===== Dataset excerpt

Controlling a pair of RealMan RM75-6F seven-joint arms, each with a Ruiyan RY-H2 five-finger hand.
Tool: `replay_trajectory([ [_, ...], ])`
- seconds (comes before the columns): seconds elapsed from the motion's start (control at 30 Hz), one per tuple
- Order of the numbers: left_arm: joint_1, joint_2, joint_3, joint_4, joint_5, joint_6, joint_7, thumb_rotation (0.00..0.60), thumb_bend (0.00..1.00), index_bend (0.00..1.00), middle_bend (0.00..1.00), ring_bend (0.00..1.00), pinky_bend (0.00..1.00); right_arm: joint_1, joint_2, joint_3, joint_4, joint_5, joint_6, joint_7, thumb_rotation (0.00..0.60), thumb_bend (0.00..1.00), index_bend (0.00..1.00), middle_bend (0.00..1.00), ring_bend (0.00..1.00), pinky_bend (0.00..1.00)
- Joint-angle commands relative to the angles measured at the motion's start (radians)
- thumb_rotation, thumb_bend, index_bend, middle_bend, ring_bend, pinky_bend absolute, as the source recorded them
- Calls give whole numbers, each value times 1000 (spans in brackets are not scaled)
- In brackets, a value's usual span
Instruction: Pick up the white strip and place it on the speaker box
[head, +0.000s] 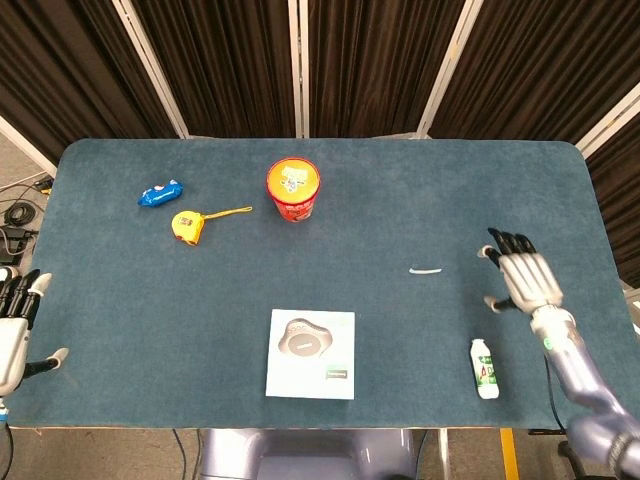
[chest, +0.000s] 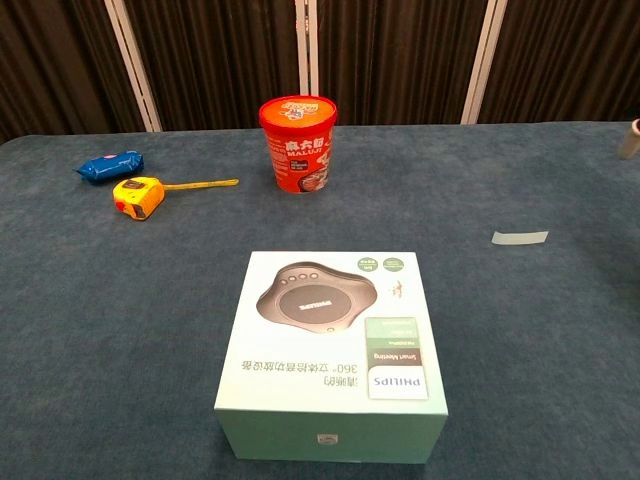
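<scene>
The white strip (head: 426, 270) lies flat on the blue table, right of centre; in the chest view the strip (chest: 520, 237) sits at mid right. The speaker box (head: 311, 353), pale green with a grey speaker pictured on top, rests near the front edge; the chest view shows the box (chest: 330, 345) close up. My right hand (head: 524, 278) hovers open, fingers spread, a short way right of the strip, and holds nothing. One fingertip (chest: 629, 139) pokes in at the chest view's right edge. My left hand (head: 14, 332) is open at the table's left front corner.
A red noodle cup (head: 293, 189) stands at the back centre. A yellow tape measure (head: 187, 226) and a blue packet (head: 160, 193) lie at the back left. A small white bottle (head: 484, 368) lies near the front right, below my right forearm.
</scene>
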Motion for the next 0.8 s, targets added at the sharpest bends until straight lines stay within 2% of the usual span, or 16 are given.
replay_trajectory([
  [0.03,-6,-8,-5,5,-18,-9,11,600,0,0,0,0,0,81,-95,34,120,100,-79,-41,600,221,401,0,0,0],
  [0.47,-37,-33,-26,19,-95,-50,42,600,0,0,0,0,0,148,-257,-14,267,84,-95,-51,600,245,480,0,0,0],
  [0.8,-39,-30,-29,31,-122,-52,35,600,0,0,0,0,0,184,-365,-44,422,35,-117,-24,600,264,476,0,0,0],
])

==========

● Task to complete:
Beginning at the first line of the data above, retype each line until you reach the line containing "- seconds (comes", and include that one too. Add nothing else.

● Task answer:
Controlling a pair of RealMan RM75-6F seven-joint arms, each with a Ruiyan RY-H2 five-finger hand.
Tool: `replay_trajectory([ [_, ...], ])`
- seconds (comes before the columns): seconds elapsed from the motion's start (control at 30 Hz), one per tuple

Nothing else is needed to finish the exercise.